Les DDI bientôt sous contrôle direct du Ministère de l’Intérieur ?

publié le 31 octobre 2018

A lire dans la revue "Acteurs Publics"….

« Exclusif : la Place Beauvau reprend la main
sur la gestion des directions de l’administration territoriale.
 »

Par Bruno Botella - Acteurs Publics le 30 octobre 2018. (accès réservé aux abonnés de la revue)

Extraits de l’article :
Selon nos informations, Matignon a arbitré en faveur du rattachement de la gestion, notamment, des directions départementales interministérielles au ministère de l’Intérieur. Une décision qui concerne directement 2 000 fonctionnaires, dont la moitié de catégorie A et A +.
Certains y verront un lot de consolation pour le ministère de l’Intérieur, qui a perdu la direction générale des collectivités locales à l’occasion du dernier remaniement. La Place Beauvau va accroître son emprise sur les services déconcentrés de l’État, hors préfectures et sous-préfectures, depuis toujours dans son giron. Lors d’une récente réunion interministérielle, Matignon a décidé de se délester du budget opérationnel de programme (BOP) 333, intitulé “Moyens mutualisés des administrations déconcentrées” et de l’intégrer au BOP 307 “Administration territoriale”, qui recouvre l’ensemble des moyens des préfectures et sous-préfectures.
Derrière ce vocable fleuri, au doux parfum de Lolf, se cache une réalité des plus concrètes pour 2 000 agents (dont 600 fonctionnaires de catégorie A +), à Paris et en province : ils vont désormais dépendre directement du secrétariat général du ministère de l’Intérieur et des préfets, alors qu’ils étaient gérés jusqu’à présent par Matignon, c’est-à-dire par le secrétariat général du gouvernement, et plus précisément la direction des services administratifs et financiers (DSAF).
La fusion des BOP 333 et 307 était déjà dans les tuyaux depuis plusieurs mois et figurait même dans la circulaire 6029/sg du Premier ministre sur les services déconcentrés diffusée fin juillet, mais restait à arbitrer entre Matignon et la Place Beauvau. Le “bleu” dont Acteurs publics a eu connaissance tranche en faveur du ministère de l’Intérieur et évoque notamment le transfert prochain de la sous-direction du pilotage des services déconcentrée de la DSAF. La sous-directrice, Chantal Mauchet, a déjà été exfiltrée cet été, promue préfète de l’Ariège et à ce jour non remplacée.
L’Intérieur “clairement candidat”
Sur le terrain, concrètement, ce sont les secrétaires généraux aux affaires régionales (Sgar), lesquels dépendront directement de l’Intérieur, qui tiendront les leviers budgétaires.
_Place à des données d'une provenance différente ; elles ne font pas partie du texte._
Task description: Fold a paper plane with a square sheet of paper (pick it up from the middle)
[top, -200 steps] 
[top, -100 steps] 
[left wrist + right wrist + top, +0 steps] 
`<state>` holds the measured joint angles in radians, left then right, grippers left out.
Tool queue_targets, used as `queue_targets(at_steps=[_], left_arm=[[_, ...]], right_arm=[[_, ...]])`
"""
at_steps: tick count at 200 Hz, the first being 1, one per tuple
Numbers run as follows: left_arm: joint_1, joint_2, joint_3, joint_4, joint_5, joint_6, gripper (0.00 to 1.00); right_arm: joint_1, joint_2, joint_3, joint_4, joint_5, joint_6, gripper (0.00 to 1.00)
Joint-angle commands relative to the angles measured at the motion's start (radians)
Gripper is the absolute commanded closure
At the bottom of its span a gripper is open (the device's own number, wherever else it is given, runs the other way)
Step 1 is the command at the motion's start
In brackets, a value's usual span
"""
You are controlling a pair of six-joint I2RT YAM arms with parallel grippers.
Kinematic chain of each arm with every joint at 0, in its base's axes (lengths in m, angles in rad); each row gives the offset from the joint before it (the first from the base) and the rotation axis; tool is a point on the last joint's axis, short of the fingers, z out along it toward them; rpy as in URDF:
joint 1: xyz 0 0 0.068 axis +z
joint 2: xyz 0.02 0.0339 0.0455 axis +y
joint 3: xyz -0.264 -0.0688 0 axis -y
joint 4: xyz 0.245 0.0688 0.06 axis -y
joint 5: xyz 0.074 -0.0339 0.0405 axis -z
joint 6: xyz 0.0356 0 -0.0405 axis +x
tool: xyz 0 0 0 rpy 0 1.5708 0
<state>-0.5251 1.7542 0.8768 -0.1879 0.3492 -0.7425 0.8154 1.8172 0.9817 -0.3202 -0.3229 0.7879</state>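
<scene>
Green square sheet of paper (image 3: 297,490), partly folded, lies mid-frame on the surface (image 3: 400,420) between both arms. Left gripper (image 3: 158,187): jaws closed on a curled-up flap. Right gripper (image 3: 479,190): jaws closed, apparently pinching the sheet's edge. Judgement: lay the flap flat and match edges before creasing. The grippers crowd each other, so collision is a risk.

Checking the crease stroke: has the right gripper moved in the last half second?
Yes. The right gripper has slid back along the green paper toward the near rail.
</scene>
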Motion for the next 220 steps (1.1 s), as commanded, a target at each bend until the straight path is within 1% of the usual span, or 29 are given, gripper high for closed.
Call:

Quant à la gestion des emplois des directeurs d’administration territoriale (DDI, Dreal, Direccte…), il est aussi précisé qu’elle sera transférée à l’Intérieur. Même si le Premier ministre nommera toujours formellement les directeurs, en réalité, tout sera concocté à Beauvau et la DSAF n’aura plus son mot à dire.
En lâchant le BOP 333, Matignon satisfait ainsi une revendication du ministère de l’Intérieur et des préfets. Auditionné jeudi 25 octobre par la commission des lois de l’Assemblée nationale, le nouveau ministre de l’Intérieur, Christophe Castaner, avait déclaré que son ministère était “clairement candidat” à la gestion du programme 333, curieusement sans révéler la teneur de l’arbitrage. Le ministre ne pouvait pourtant pas l’ignorer, puisque la réunion interministérielle autour du secrétaire général du gouvernement (SGG), Marc Guillaume, s’était tenue le 19 octobre et que le “bleu” avait été diffusé précisément le 25, jour de l’audition du ministre au Palais-Bourbon…
Cette fusion-absorption de la gestion des DDI par le ministère de l’Intérieur risque de très mal passer auprès des syndicats des services déconcentrés, qui avaient clamé leur opposition à plusieurs reprises au SGG. Un haut fonctionnaire pointe le risque d’une “fuite des compétences”, notamment issues des corps techniques, au sein des directions départementales interministérielles et autres directions régionales. “En termes de carrières, ces fonctionnaires n’ont aucune envie d’être gérés par la préfecture”, souligne cette même source.
Après une année transitoire en 2019, la fusion des deux programmes sera inscrite dans le projet de loi de finances (PLF) 2020, précise le “bleu” de Matignon.